Re: [RFC] CDC NCM USB host driver

David Brownell <david-b@xxxxxxxxxxx> · Fri, 18 Jun 2010 13:34:28 -0700 (PDT)

--- On Fri, 6/18/10, Oliver Neukum <oliver@xxxxxxxxxx> wrote:

> > > Am Donnerstag, 17. Juni 2010 05:41:24 schrieb
> David Brownell:
> > > > Oliver, I sill don't understand what you're
> > > > trying to say,or how it relates to the
> > > > structural point I was making:  that
> the
> > > > batching isn'treally needed  (or
> helpful)
> > > > given sane USB  DMA/transfer queues
> > > >  (as on Linux).
> > > 
> We were talking about an implementation of batching network
> packets for transfer used by NCM and possibly other
> drivers.

Not recently, except in the loose sense that
if there's going to  be such batching code
for NCM, it ought to be reusable.

The messages to which you responded were on
a different topic:  namely, that batching
was just a workaround for poor transfer queue support ... and given sane transfer queueing
support, implementations could just as easily
use that (while avoiding the need to memcpy
every data packet).

If you wanted to change the topic, it would
really have helped to change $SUBJECT.  For
example "how to implement NCM style batching".

 Thus
> the requirements of NCM at least have to be met.
> 
> Looking at chapter 3.1 of the NCM specification, it seems
> to me that
> 
> a) the host must transfer all data associated with an NTH
> without
> short packets or ZLPs until the end
> b) after each short packet or ZLP a new NTH must be sent
> 
> In addition if you look at chapter 3.3.4 of the NCM
> specification
> it is clear that the host must meet fairly arbitrary
> alignment requirements,
> which the device specifies at runtime.
> 
> Now we are within the spec if we send out our data with an
> NTH,
> and NDH and a properly aligned datagramm.

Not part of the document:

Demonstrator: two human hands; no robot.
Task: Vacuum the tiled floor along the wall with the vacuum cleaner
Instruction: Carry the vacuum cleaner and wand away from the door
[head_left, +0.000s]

I'd have to get a new copy of the NCM spec and
read it again, in order to comment
at that level of detail...

However, I think of the issue in a slightly
different way:  namely, that what the batching
requires drivers to construct USB transfers

(1.N full size packets then a short one to
terminate) out of multiple SKBs (and for the
sake of argument, I'll assume the various NCM
headers are packaged in SKBs too ... possibly
discrete, possibly prepended to other SKBs.

We don't currently have a way to describe USB
transfers except as the single buffer associated
with an URB.  Specifically, we can't build one
transfer out of two or more URBs.

> It seems to me that we can trivially meet the requirements
> of the
> NCM specification by allocating a large buffer and copying
> the datagramms
> (most likely ethernet frames) with the proper alignment
> into
> the buffer and transfer it by means of one URB.
> 

Right NOW for TX, isn't that the only solution?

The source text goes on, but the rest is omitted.